_Activity:_ Output the records precisely as they stand. Pictures are to be skipped.
__________________________________________________
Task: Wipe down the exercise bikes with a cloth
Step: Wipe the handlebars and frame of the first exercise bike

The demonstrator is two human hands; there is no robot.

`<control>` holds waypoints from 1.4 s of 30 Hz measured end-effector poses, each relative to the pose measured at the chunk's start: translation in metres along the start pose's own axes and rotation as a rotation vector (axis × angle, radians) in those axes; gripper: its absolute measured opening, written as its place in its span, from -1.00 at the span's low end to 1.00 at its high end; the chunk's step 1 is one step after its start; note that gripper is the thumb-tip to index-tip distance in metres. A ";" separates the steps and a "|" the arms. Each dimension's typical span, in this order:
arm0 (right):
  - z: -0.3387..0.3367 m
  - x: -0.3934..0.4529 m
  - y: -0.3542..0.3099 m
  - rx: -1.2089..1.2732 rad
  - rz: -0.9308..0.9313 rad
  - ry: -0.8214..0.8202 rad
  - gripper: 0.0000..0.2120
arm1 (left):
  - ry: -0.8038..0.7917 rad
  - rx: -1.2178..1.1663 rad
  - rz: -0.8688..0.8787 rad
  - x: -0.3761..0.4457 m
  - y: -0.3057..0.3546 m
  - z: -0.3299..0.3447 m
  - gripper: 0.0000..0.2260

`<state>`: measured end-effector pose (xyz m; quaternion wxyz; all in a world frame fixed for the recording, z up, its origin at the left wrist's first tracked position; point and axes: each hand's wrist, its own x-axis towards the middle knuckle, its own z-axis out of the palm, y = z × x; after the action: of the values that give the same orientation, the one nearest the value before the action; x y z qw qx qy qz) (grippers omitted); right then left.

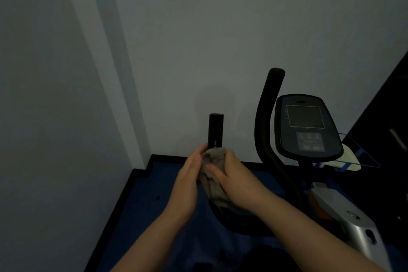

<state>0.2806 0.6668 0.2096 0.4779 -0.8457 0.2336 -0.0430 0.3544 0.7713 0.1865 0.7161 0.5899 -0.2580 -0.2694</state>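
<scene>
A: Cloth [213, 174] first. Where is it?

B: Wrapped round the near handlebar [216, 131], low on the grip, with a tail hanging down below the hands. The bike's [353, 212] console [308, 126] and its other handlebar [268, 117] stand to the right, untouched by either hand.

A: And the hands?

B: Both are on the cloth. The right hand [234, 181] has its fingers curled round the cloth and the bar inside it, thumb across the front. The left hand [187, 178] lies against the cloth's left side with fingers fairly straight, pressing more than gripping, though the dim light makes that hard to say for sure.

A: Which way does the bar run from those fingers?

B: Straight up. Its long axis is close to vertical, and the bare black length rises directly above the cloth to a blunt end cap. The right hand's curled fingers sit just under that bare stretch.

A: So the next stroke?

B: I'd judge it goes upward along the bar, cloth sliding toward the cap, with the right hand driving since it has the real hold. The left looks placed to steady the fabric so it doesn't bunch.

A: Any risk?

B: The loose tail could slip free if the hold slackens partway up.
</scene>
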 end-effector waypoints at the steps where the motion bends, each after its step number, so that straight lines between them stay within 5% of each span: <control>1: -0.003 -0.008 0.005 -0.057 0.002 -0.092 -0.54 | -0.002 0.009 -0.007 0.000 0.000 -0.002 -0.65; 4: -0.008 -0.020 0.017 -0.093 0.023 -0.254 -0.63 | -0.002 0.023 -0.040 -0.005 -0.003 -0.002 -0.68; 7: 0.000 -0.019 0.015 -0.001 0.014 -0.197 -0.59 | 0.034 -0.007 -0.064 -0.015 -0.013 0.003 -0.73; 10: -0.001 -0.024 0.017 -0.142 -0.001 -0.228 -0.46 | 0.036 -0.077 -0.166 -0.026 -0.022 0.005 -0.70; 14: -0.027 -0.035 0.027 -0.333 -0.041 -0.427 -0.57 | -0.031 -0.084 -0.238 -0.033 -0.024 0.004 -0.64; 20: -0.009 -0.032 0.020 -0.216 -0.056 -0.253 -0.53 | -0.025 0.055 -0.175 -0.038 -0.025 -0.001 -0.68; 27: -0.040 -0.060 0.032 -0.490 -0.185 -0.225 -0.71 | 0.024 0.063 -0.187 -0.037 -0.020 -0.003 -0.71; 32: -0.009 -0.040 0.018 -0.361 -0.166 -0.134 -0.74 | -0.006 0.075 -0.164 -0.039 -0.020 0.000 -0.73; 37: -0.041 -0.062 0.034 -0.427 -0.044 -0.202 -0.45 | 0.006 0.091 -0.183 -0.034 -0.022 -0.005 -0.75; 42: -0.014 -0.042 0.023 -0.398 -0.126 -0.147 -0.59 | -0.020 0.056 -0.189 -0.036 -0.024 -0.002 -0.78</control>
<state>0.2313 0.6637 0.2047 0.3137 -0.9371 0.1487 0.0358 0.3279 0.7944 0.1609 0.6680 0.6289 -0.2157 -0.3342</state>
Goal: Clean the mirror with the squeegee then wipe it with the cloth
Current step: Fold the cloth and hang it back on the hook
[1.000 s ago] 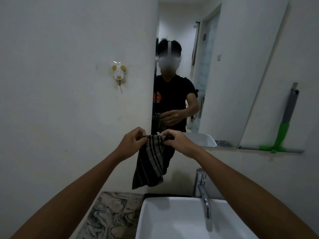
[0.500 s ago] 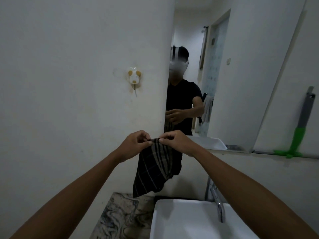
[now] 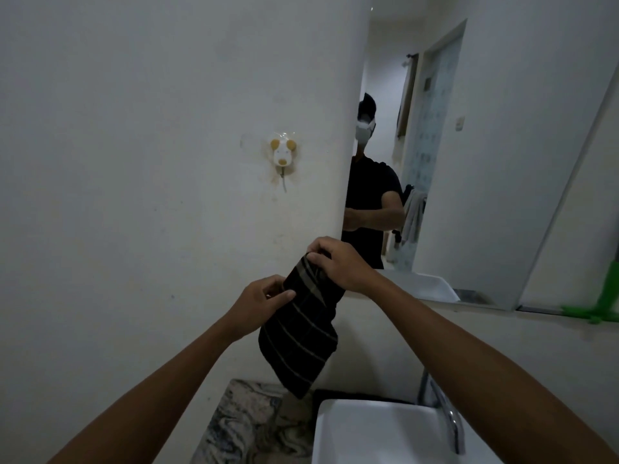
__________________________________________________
_Output of the exercise:_
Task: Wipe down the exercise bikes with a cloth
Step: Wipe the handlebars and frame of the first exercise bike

The demonstrator is two human hands; there is no robot.

`<control>` holds waypoints from 1.4 s of 30 Hz measured end-effector poses, each relative to the pose measured at the chunk's start: translation in metres along the start pose's own axes and rotation as a rotation vector (axis × angle, radians) in those axes; gripper: its absolute measured opening, written as its place in its span, from -1.00 at the span's low end to 1.00 at its high end; the chunk's step 1 is one step after its start; note that gripper is the thumb-tip to index-tip distance in metres. A ";" separates the steps and a "|" the arms. Each dimension's typical span, in this order:
arm0 (right):
  - z: -0.3387..0.3367 m
  - x: -0.3934..0.4529 m
  - y: -0.3542..0.3099 m
  - rx: -1.2089..1.2732 rad
  - rz: -0.9308..0.9313 rad
  - ry: -0.8214..0.8202 rad
  - gripper: 0.0000..0.2120
arm1 (left):
  - ry: -0.8038..0.7917 rad
  - rx: -1.2178..1.1663 rad
  - rz: -0.8688..0.8787 rad
  - x: -0.3761..0.4457 m
  - y: -0.3057..0.3546 m
  - z: -0.3299..0.3447 m
  - gripper: 0.0000..0.2260

`<state>`: measured end-effector pose (xyz m; quaternion wxyz; all in a world frame fixed for the recording, z up, its origin at the left wrist's first tracked position; point and axes: each hand's wrist, its own x-axis towards the middle knuckle, its own z-axis out of the palm, y = z × x; after the action: of the values that give the same orientation, the one nearest the value before the action; x y z qw qx qy qz) (grippers omitted); right then left.


<state>0.2806 0.6668 0.2096 0.4779 -0.8457 0.2336 -0.0430 0.3544 0.7713 0.1865 0.7161 0.5899 -0.2580 -0.2694</state>
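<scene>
A: Cloth [213, 174] first. Where is it?

B: Wrapped round the near handlebar [216, 131], low on the grip, with a tail hanging down below the hands. The bike's [353, 212] console [308, 126] and its other handlebar [268, 117] stand to the right, untouched by either hand.

A: And the hands?

B: Both are on the cloth. The right hand [234, 181] has its fingers curled round the cloth and the bar inside it, thumb across the front. The left hand [187, 178] lies against the cloth's left side with fingers fairly straight, pressing more than gripping, though the dim light makes that hard to say for sure.

A: Which way does the bar run from those fingers?

B: Straight up. Its long axis is close to vertical, and the bare black length rises directly above the cloth to a blunt end cap. The right hand's curled fingers sit just under that bare stretch.

A: So the next stroke?

B: I'd judge it goes upward along the bar, cloth sliding toward the cap, with the right hand driving since it has the real hold. The left looks placed to steady the fabric so it doesn't bunch.

A: Any risk?

B: The loose tail could slip free if the hold slackens partway up.
</scene>
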 end-effector waypoints at the steps where the motion bends, each after its step number, so that straight lines between them stay within 5% of each span: <control>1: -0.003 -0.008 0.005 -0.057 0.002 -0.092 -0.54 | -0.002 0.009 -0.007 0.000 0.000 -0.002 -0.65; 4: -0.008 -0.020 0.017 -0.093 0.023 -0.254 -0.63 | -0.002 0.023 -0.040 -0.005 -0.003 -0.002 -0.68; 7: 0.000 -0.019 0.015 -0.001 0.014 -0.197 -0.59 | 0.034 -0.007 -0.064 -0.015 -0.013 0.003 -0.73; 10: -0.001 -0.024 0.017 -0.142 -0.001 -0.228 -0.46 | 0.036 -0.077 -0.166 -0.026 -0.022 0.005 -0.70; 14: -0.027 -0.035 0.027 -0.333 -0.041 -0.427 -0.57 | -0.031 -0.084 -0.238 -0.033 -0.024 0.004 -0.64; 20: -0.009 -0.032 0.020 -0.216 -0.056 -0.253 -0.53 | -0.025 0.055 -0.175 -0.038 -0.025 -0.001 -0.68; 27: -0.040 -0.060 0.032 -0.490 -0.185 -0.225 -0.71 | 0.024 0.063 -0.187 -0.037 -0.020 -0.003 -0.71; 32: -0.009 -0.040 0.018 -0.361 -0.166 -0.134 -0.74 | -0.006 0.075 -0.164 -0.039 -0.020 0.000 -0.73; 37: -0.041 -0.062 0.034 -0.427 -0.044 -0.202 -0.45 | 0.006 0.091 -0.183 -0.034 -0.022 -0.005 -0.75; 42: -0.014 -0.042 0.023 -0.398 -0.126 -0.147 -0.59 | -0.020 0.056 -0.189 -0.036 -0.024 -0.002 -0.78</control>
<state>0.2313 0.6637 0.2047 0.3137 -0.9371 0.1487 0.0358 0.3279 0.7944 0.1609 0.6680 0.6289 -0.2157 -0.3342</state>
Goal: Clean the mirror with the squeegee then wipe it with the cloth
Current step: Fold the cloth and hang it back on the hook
[1.000 s ago] 
[0.500 s ago] 
[now] 

Nothing else remains in this exercise.